» **What you should do**
Look through the listing below and report the lines that have the word "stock" in them.

» **Data segment**
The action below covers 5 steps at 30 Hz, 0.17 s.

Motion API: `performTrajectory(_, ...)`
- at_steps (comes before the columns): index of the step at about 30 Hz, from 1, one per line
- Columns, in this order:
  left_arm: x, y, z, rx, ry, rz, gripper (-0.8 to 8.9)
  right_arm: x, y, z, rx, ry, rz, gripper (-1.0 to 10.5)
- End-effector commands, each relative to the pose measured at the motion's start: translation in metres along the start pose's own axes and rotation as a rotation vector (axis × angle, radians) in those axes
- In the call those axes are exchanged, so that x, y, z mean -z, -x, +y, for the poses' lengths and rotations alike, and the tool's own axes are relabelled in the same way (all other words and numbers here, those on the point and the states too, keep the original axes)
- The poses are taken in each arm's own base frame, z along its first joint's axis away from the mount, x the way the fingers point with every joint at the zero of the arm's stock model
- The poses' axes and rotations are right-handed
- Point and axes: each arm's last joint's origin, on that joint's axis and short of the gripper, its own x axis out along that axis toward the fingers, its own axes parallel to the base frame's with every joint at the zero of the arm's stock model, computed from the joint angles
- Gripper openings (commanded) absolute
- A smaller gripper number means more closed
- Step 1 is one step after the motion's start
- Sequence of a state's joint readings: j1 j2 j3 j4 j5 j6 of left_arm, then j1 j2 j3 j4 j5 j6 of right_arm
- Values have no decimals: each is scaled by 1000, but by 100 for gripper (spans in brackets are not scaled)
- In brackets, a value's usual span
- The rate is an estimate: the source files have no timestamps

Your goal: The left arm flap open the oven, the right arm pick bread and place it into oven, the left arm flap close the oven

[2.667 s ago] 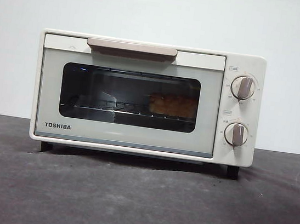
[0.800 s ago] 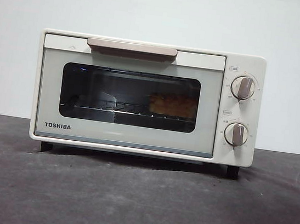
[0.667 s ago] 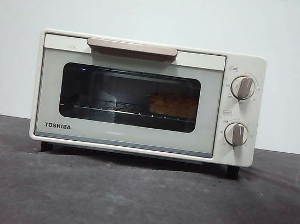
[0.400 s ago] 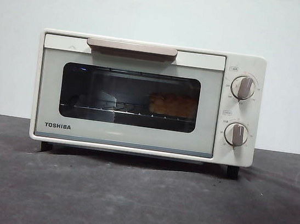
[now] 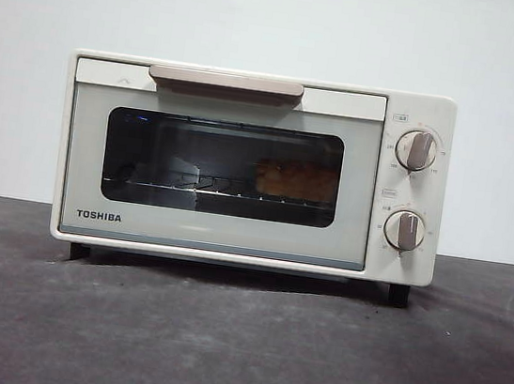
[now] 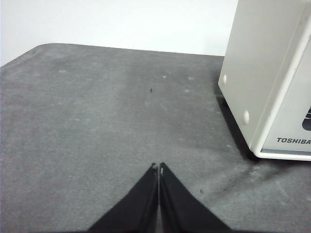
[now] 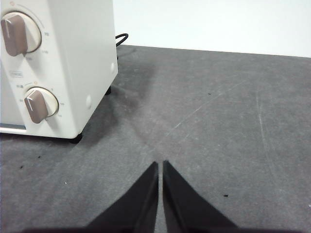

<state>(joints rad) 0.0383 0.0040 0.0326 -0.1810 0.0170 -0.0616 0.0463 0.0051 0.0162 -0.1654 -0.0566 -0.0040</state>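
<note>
- Front view looks level and close at the oven (image 5: 251, 168) door.
- Wrist views look down, apparently low, each sharing one oven flank.

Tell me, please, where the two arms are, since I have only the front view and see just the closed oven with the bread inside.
Observer: The left end effector hangs above the bare table, off the oven on its TOSHIBA-label side, jaws shut and empty.
Operator: Thank you. And the right one?
Observer: The right end effector hangs over the table on the knob side, apart from the oven, jaws shut with nothing between them.
Operator: Is anything behind the oven that I cannot see?
Observer: A black cable curves out from behind the oven's knob-side rear corner, visible only in the right wrist view.
</note>
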Motion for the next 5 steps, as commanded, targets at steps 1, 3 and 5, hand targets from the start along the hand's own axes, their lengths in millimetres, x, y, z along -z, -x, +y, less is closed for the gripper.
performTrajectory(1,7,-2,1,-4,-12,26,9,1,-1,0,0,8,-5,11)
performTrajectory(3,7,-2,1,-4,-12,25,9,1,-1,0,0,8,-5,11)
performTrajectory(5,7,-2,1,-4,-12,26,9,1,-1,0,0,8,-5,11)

» **Written answer**
- The poses are taken in each arm's own base frame, z along its first joint's axis away from the mount, x the way the fingers point with every joint at the zero of the arm's stock model
- Point and axes: each arm's last joint's origin, on that joint's axis and short of the gripper, its own x axis out along that axis toward the fingers, its own axes parallel to the base frame's with every joint at the zero of the arm's stock model, computed from the joint angles

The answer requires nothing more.